Panorama de la ville de Tokoroa, en Nouvelle-Zélande. - FLICKR / JENNIFER WHITING

Un salaire de plus de 240.000 euros nets par an, des semaines de quatre jours et douze semaines de congés… et pourtant pas le moindre candidat ces quatre derniers mois. En Nouvelle-Zélande, un poste de médecin généraliste à la clinique de Tokoroa attend toujours preneur, deux ans après son ouverture, relaie le quotidien The New Zealand Herald.
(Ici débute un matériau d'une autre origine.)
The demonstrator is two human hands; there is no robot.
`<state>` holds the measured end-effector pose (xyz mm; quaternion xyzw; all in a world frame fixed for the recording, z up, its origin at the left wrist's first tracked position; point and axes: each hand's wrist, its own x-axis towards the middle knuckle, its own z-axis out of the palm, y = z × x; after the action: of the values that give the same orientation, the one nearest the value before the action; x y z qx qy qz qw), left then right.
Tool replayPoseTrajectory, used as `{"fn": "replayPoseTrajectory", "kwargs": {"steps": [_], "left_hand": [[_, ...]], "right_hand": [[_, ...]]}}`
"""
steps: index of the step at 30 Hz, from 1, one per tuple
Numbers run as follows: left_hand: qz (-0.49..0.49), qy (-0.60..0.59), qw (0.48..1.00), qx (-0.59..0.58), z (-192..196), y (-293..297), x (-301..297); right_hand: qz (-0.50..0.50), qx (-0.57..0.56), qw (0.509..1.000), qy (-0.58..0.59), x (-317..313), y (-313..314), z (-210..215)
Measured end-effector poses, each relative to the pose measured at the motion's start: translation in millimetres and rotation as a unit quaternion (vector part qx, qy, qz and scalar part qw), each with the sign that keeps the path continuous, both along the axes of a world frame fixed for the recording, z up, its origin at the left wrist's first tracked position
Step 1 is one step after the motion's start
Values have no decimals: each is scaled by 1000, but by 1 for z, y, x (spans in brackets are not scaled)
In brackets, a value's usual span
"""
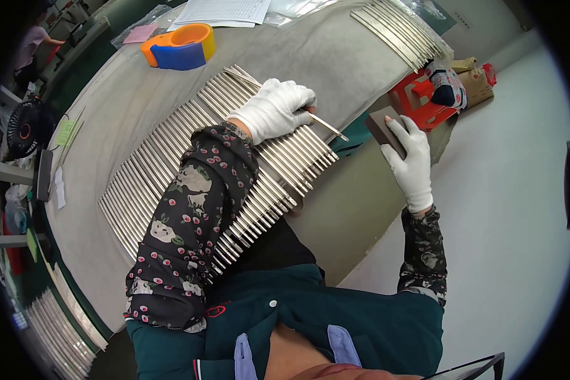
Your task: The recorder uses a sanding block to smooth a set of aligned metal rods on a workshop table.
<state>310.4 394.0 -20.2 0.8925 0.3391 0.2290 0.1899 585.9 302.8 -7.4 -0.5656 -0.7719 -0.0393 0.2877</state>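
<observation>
A thin metal rod (326, 125) is pinched in the left hand (275, 109), white glove on, fingers curled tight around it, so the rod sticks out toward the desk edge. The hand is rested on top of a long row of metal rods (171, 164) that's been laid out side by side across the grey desk (335, 57), pretty much like a ribbed mat. The flowery sleeve (190, 221) is draped right over that row.

Over on the other side, a dark brownish block (381, 126) is gripped by the right hand (411, 161), also gloved, fingers wrapped around it, held off the edge of the desk above the pale floor (513, 209).

Further out, a second bundle of rods (399, 31) can be seen at the far end of the desk, with an orange-and-blue tape dispenser (180, 45) and some papers (225, 11) near the top. A red stool-like thing (421, 101) is parked just beyond the block, and a small black fan (22, 130) sits off to the left.
</observation>
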Motion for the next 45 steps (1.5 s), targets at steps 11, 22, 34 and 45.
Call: {"fn": "replayPoseTrajectory", "kwargs": {"steps": [11,22,34,45], "left_hand": [[34,72,992,97,-1,-11,-10],[24,76,991,106,-2,-6,-11],[23,71,991,112,-7,-9,-14],[50,-31,984,171,-1,-10,-27]], "right_hand": [[34,-50,998,22,-15,-37,-2],[-87,-6,992,-89,-25,-20,7],[239,-31,970,-21,-70,-62,18],[17,-4,998,-56,-42,-46,13]]}}
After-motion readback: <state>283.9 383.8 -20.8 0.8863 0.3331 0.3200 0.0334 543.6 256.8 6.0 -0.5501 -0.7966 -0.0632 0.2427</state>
Le docteur Alan Kelly s’est résigné le week-end dernier à publier l’offre en ligne, après avoir épuisé quatre cabinets de recrutement, qui se sont tous montrés incapables de dénicher la perle rare. Au grand étonnement du médecin de 61 ans, lui-même débarqué de Grande-Bretagne il y a 30 ans de cela. Car selon ses dires, le salaire proposé représenterait tout de même le double de ce que gagne un praticien généraliste en moyenne dans le pays.

Pas de vacances cette année ?

Seulement, il a dû se résoudre à l’évidence. « Auckland a l’école de médecine la plus importante et la plupart des gosses qui y vont viennent de familles riches de la région d’Auckland, regrette-t-il. S’ils recrutaient davantage d’étudiants de zones rurales, ils pourraient venir ici. » Soit à Tokoroa, à 200 kilomètres au sud d’Auckland.

L’année dernière, le docteur Kelly a dû annuler ses vacances, faute de remplaçant. Et si sa campagne de communication ne fonctionne pas cette année, il pourrait bien avoir à faire de même ces prochains mois.